Despite all of the AJAX/Web 2.0 hype, the fact remains that most web pages are mostly static. The most efficient way to serve static pages is unquestionably to store them as static files on a file-based web server such as Apache. I add new pages to this site once every few days at most, but I’m still using a framework (WordPress) that requires the server to execute dozens of lines of PHP code and make several database calls for every page request. This seems like a tremendous waste, even though it makes it very easy for me, the maintainer, to add new content whenever I want to.
In the past, I built this site and others by writing programs (usually shell scripts calling an XSLT processor on a series of stylesheets) to generate static HTML from content stored in XML source files. Unfortunately, this method made it difficult or impossible to update only the content that had changed, so I ended up regenerating the entire site every time I updated one page. For a small site this was not a problem, but as the site grew larger it was cumbersome.
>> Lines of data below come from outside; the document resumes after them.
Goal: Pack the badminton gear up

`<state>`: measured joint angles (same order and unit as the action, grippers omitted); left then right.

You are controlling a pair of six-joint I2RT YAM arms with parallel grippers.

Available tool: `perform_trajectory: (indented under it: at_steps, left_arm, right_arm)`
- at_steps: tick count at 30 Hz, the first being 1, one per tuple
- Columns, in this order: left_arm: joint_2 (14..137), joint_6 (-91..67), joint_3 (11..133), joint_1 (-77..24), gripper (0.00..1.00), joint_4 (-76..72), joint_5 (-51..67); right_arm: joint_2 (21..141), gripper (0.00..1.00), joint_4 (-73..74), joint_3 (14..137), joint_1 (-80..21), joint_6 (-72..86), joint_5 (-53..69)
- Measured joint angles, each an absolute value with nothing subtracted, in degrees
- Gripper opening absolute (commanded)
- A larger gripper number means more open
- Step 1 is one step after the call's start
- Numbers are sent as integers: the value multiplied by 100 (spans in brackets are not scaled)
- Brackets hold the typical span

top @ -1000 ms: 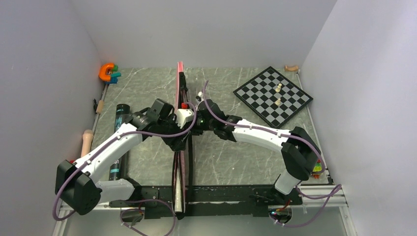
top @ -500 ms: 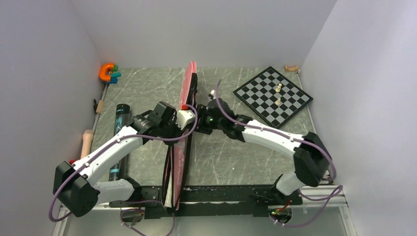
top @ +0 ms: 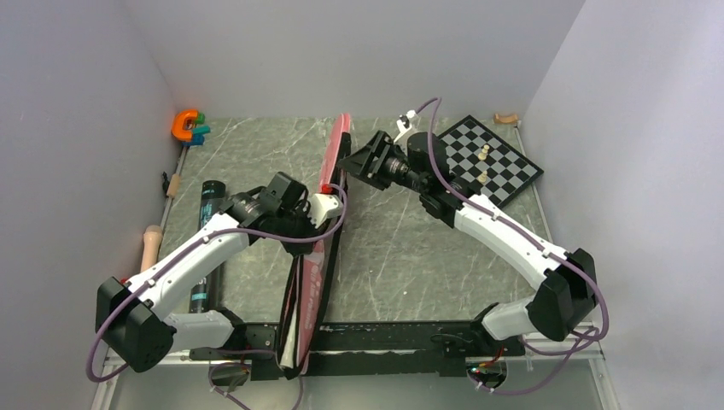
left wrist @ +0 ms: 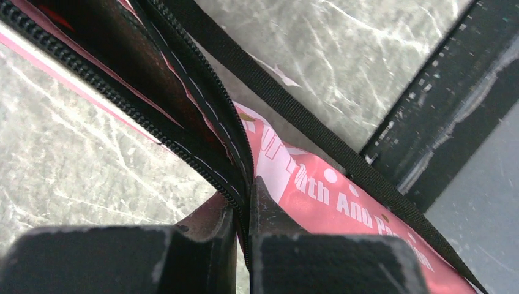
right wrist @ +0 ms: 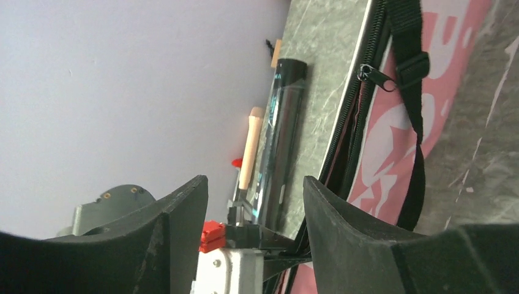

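Note:
The pink racket bag [top: 320,273] of the badminton gear stands on its long edge down the middle of the table, its far end leaning right. My left gripper [top: 324,215] is shut on the bag's black zipper edge [left wrist: 235,177]; the pink printed side [left wrist: 318,190] and black strap [left wrist: 294,110] lie just beyond. My right gripper [top: 347,162] hangs open above the bag's far end, touching nothing. Between its fingers [right wrist: 343,214] I see the bag [right wrist: 392,141], its zipper pull [right wrist: 376,75] and the long dark tube [right wrist: 281,135]. The tube [top: 205,248] lies at the table's left side.
A chessboard [top: 474,166] with pale pieces sits at the back right, close under the right arm. An orange C-shaped toy [top: 186,126] is in the back left corner. Wooden-handled pieces [top: 152,243] lie along the left edge, one more [top: 505,118] at the back right.
The left gripper closed on the bag's zipper edge. The right gripper opened, let the bag go and drew up and back to the right. The bag's far end tipped right.

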<state>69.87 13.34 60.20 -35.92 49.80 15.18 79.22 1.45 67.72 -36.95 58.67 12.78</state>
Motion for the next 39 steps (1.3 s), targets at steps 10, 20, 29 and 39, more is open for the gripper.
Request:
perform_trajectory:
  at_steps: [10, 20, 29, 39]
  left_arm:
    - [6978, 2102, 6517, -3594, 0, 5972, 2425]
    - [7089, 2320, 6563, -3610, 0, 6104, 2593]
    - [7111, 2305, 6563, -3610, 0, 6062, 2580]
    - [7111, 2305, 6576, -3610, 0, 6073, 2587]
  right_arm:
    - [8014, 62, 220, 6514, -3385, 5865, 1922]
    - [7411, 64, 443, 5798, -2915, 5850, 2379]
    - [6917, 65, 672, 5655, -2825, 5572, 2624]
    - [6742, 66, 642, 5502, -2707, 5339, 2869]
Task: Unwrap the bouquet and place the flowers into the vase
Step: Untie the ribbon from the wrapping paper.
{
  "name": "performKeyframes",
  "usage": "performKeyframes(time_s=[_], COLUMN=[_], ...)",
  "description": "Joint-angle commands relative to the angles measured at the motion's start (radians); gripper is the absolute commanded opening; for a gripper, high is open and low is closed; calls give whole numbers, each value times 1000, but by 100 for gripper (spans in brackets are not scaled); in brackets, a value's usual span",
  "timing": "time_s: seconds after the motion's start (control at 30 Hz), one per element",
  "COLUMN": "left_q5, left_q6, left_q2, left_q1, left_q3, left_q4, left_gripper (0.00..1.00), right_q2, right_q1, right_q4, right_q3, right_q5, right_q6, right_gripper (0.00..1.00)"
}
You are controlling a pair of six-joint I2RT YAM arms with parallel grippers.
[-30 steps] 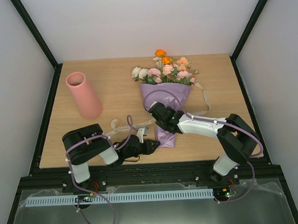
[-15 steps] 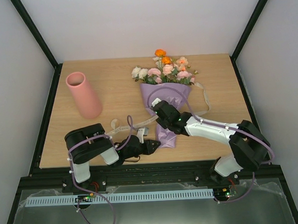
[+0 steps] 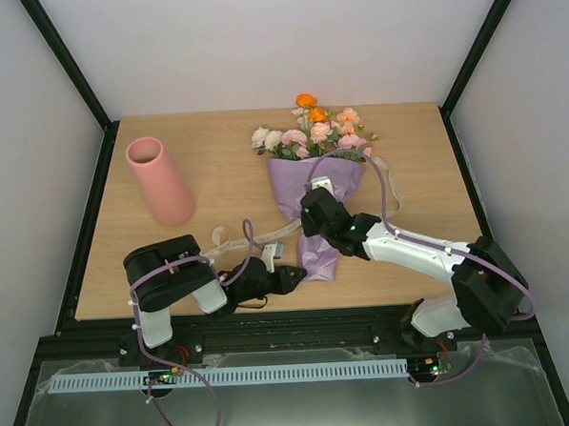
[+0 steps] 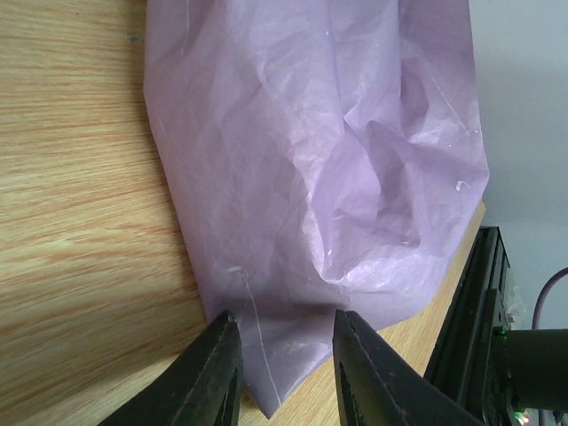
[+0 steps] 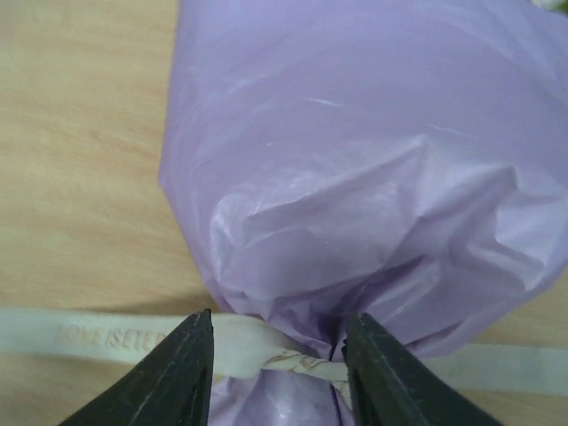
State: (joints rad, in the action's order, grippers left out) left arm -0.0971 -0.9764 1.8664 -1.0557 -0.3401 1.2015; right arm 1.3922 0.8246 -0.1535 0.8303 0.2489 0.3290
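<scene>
My right gripper's (image 5: 280,318) fingers (image 5: 177,373) are standing spread apart, gripping nothing. They're straddling the knot (image 5: 293,359) of the flat cream printed ribbon (image 5: 106,335) where it's cinching the neck of the glossy lilac paper cone (image 5: 355,160). My left gripper (image 4: 284,318) is sitting w/ jaws partway apart either side of the cone's pointed tail. Can't tell if it's pinching the paper or just bracketing it.

The bouquet (image 3: 288,184), that cone w/ pink, cream and orange artificial flowers (image 3: 318,130), is lying mid-table, a bit right of centre. Blooms are pointing at the far edge, tail toward the near edge. The tall salmon-pink matte cylinder vase (image 3: 159,179) is standing near the left edge of the light wooden table (image 3: 214,140), well apart from the bouquet.

Step, as I'm reading it: undoing the tie. To do it well, I'm aiming to close on ribbon only, no paper, just beside the knot. Then I'm pulling slowly along the table while the left end is anchoring the tail, b/c glossy paper prob. slides.
</scene>
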Motion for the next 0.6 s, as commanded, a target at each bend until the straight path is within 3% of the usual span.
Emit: performKeyframes(time_s=[0.0, 0.27, 0.57], left_q5=[-3, 5, 2], left_q6=[5, 18, 9], left_q2=[22, 0, 13], left_q1=[-14, -18, -21], left_q3=[14, 6, 10], left_q4=[-22, -50, -24], left_gripper=[46, 46, 47], right_q2=[-60, -220, -162], right_q1=[-20, -30, -41], right_q4=[57, 320, 511], right_q3=[-40, -254, -337], right_q5=[-21, -53, -174], right_q6=[381, 714, 843], right_gripper=[45, 57, 64])
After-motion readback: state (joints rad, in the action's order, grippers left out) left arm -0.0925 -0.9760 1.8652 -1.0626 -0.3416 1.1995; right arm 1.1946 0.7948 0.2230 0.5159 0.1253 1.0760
On a commercial site I experimented with a variation on this process: I still stored content in XML source files, but did not generate any HTML until it was requested. If an HTTP request came in for a file that did not exist on the server, an .htaccess directive would call a Perl script that generated the requested page and then saved it as a file at the original requested URL. Then on the next request for that URL, Apache would simply serve that file. To update a page, all I had to do was modify the source file and delete the “cached” HTML file.
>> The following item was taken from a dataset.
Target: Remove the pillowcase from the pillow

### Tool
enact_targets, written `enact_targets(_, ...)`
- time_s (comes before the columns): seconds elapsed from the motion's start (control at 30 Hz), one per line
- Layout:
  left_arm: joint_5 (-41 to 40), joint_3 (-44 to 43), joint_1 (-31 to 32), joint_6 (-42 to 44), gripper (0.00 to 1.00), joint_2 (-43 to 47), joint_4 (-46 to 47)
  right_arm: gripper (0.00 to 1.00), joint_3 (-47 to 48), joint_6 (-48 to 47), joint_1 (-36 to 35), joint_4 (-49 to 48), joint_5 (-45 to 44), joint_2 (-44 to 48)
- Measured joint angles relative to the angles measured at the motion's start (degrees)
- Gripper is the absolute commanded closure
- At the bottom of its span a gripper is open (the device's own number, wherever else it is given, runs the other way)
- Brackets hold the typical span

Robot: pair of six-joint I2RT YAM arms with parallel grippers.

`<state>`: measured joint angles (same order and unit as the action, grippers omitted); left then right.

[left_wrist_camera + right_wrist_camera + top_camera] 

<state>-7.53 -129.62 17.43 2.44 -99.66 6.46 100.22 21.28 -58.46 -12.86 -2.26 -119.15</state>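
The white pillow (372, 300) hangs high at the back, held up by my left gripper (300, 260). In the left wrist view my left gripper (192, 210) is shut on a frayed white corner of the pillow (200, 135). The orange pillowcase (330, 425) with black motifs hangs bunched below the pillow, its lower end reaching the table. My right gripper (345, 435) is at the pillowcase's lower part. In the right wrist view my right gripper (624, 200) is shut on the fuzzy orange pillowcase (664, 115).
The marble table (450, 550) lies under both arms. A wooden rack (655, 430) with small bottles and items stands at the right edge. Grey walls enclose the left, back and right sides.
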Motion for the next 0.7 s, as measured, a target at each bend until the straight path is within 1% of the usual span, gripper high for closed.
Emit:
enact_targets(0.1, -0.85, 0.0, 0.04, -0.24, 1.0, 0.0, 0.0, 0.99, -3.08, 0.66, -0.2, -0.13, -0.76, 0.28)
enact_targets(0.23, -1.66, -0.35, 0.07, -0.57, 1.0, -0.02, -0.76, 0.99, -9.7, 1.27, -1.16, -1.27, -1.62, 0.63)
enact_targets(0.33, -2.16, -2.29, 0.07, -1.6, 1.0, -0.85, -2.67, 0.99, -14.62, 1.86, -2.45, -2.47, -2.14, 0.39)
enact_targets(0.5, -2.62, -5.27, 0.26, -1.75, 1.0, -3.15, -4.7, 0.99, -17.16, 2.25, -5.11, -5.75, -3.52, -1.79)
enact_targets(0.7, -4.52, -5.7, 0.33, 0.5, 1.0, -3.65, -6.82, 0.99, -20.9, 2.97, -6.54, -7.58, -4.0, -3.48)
This caching technique proved very reliable, and meant I did not have to worry much about the efficiency of my HTML-generation code. I could simulate “dynamic” pages that changed on a schedule by setting up a cron job that would delete the cached HTML file on a regular basis. By adding some directory prefixes and URL rewriting, I was even able to simulate a kind of session tracking without cookies or hidden form fields.
So getting back to my blog, why can’t it use the same technique? Store the content in a database, yes, but never render anything more than once. (In programming, this would be called memoization.) If one change would affect many pages, simply flag those pages as out-of-date and regenerate them when they are requested.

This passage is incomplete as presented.